Electric Field and Optics questions

[Spectre32]

I got a few simpel questions dealing with and electric field and and "optics" question

OK for the electric field we have an object that is out in space. THe max strength of the electric field form the communications tranmissions are 6.8E-10. THe first part of the questiona tell us that the radio recieving dish is 900m^2. We are to find the average power incident on the dish. The second part asks us to find the max strength of the magnetic field for this. For the first part of the question I was going to use the equation I = Eo*Bo/2Uo, and for some reason i can't get it to work. For the second part i was going to use E= cB but again, no luck.


For the second problem there is a lake with a width of 26M. You are staind 3M away from the lake and your eyes are 1.6M above the ground. There a a tree on the other side of the lake, and from your point of view u can only see the top of the tree's reflection in the lake. They want me to find out how tall the tree is. What i did is draw this picture and then draw my rays of the image from the lake to the tree, and then to me. This game me two triangles.( of which one I knew two sides. After figureing out the 3rd side for one of them i went to work on the second one. Yet again i couldn't figure out the height of the tree. I know i am doing something stupid.


Thanks for the help.

[Janitor]

Is the transmitter understood to be isotropic? If so, then the energy of the transmission wave would have to drop off as the inverse square of distance. Is the energy of an e.m. wave proportional to the square of intensity? How far is the receiving antenna from the emitting source?

[Spectre32]

TI's 10billion KM away. It says nothing about Isotropic conditions.Is the energy of an e.m. wave proportional to the square of intensity? The problem dosn't say.

[Janitor]

I just did a search for "Poynting vector" and found this:

http://scienceworld.wolfram.com/physics/PoyntingVector.html

If you read it, also try the link to "energy density" near the bottom of the linked page.

[Spectre32]

yeah, lol i think thats way to complex for what i'm going for here. My teacher was showing me what was going on with it, but i tired t recreate it and it's not happining.

[Janitor]

Okay, I read your question more carefully, and I see that distance from the transmitter is really not an issue.


Here is a simpler site:

http://hyperphysics.phy-astr.gsu.edu/hbase/waves/emwv.html

One of the equations on it is:

S=(E_m)^2/(2 c mu_0).

They don't define E_m (E subscript m) anywhere that I can see, but if it is the "max strength of the electric field", and if S is calculated in units of watts per square meter, then multiplying S by 900 square meters is going to give you some number of watts.

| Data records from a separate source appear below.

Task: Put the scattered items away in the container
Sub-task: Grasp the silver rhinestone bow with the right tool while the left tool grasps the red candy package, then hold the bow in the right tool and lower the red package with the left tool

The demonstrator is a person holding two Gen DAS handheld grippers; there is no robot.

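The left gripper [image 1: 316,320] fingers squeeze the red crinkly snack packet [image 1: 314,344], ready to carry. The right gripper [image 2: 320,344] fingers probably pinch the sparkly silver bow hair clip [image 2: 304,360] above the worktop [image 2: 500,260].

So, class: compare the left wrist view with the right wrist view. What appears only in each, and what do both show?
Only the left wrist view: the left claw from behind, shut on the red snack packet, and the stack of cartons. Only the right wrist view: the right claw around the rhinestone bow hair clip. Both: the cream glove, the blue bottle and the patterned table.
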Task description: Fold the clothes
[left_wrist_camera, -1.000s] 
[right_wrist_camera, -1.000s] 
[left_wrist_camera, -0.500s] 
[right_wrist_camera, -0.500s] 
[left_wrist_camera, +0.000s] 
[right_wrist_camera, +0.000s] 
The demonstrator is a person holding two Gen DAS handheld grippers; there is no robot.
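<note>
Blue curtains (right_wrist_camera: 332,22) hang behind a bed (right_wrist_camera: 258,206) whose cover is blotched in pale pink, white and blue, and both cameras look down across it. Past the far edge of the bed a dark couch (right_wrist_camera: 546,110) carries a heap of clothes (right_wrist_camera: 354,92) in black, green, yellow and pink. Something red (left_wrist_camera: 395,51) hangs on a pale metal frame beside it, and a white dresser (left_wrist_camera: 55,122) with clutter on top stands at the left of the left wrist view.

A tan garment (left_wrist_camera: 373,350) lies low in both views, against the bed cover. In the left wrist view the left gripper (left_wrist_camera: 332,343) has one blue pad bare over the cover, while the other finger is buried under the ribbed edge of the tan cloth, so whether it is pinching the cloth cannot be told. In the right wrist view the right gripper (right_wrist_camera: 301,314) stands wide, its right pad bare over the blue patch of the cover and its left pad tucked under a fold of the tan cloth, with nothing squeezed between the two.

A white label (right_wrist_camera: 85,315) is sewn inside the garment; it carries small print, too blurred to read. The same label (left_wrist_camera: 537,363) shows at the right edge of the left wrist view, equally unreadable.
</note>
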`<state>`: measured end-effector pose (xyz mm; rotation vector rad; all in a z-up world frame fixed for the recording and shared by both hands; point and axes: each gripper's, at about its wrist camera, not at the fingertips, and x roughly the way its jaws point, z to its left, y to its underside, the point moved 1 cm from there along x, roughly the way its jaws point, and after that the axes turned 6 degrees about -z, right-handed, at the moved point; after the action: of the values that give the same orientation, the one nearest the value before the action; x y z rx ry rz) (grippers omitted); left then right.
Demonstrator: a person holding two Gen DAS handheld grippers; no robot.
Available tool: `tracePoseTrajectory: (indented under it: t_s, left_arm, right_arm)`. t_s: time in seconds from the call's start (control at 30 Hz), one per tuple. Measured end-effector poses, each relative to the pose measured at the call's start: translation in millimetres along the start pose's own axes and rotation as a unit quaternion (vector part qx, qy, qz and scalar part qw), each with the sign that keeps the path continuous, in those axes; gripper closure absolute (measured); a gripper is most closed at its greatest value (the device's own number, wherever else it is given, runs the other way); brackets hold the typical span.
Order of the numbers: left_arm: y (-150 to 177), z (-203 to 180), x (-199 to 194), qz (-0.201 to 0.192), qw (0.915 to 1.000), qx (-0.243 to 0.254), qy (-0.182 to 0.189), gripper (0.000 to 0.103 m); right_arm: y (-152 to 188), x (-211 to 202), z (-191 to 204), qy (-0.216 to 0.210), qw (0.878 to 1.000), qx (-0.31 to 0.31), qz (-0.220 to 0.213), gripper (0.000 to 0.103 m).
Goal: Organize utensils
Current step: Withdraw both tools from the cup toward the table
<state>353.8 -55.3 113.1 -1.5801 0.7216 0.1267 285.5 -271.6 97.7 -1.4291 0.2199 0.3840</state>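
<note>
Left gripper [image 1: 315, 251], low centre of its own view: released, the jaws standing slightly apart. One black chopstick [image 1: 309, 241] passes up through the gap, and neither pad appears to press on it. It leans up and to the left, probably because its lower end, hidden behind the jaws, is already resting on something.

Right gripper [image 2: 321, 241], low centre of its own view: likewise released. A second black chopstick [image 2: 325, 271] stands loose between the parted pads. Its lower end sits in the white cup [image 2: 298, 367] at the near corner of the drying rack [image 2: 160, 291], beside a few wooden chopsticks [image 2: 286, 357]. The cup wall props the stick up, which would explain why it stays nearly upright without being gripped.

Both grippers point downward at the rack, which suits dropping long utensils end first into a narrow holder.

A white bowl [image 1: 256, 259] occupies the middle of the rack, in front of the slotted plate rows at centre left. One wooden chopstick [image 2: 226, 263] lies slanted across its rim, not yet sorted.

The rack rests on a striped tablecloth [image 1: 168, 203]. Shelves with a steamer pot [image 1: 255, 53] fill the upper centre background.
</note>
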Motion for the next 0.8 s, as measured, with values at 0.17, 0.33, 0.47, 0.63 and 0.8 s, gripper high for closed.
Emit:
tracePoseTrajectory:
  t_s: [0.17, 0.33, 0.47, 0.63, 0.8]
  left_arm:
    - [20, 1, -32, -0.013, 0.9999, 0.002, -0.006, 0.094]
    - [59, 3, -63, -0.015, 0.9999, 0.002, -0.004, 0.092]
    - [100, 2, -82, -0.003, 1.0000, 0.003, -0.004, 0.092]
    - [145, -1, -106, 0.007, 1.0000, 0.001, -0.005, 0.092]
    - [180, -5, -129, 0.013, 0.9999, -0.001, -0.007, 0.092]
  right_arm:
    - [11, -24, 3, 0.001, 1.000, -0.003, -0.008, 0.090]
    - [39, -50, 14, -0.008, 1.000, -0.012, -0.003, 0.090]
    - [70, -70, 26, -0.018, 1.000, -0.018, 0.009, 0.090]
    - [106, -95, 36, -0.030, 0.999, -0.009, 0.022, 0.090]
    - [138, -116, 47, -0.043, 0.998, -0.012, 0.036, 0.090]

Has your teacher talked about root mean squares (rms)? I am not sure if that is an issue here. Maybe the 2 in the denominator takes into account the averaging of the sinusoidal wave.

[Janitor]

As far as your second question goes, I think the critical idea is that the angle of incidence equals the angle of reflection. So your two triangles are similar. Is it fair to say that the right triangle nearest to you has a base of 29 meters and a height of 1.6 meters? And that the top of the tree is seen at the far edge of the pond? It seems to me that this would only allow one to say that the tree satisfies

h/d = 1.6/29

where h is its height and d is its distance beyond the edge of the pond that is farthest from you. You would then have to know how far away the tree is. Have you listed all of the data given for that problem?

[Janitor]

If "other side of the lake" means right on the far bank of the lake, can you say that

1.6/3 = h/26 ?

This would mean that you are seeing the top of the tree on the near bank.

That would make a pretty easy equation to solve!

The only problem with this interpretation is that you wouldn't "just see the top" of the tree, would you? I would say in this case you would be able to see the whole danged tree's reflection. If "just see the top" is interpreted as: "you can see the whole tree, but you can't see a humminbird hovering a foot over it," then this is probably the way you are supposed to solve this problem.

[Spectre32]

well i know the height of the tree is 13.9 M. My teacher game me the answer but i wasn't sure how he got it.

[Janitor]

Okay then, the second way I looked at the tree problem does indeed give that answer. One triangle has you as its side (left side, lets say), and the ground from you to the near shore as the base. The other triangle has its right side as the tree, and the pond as its base.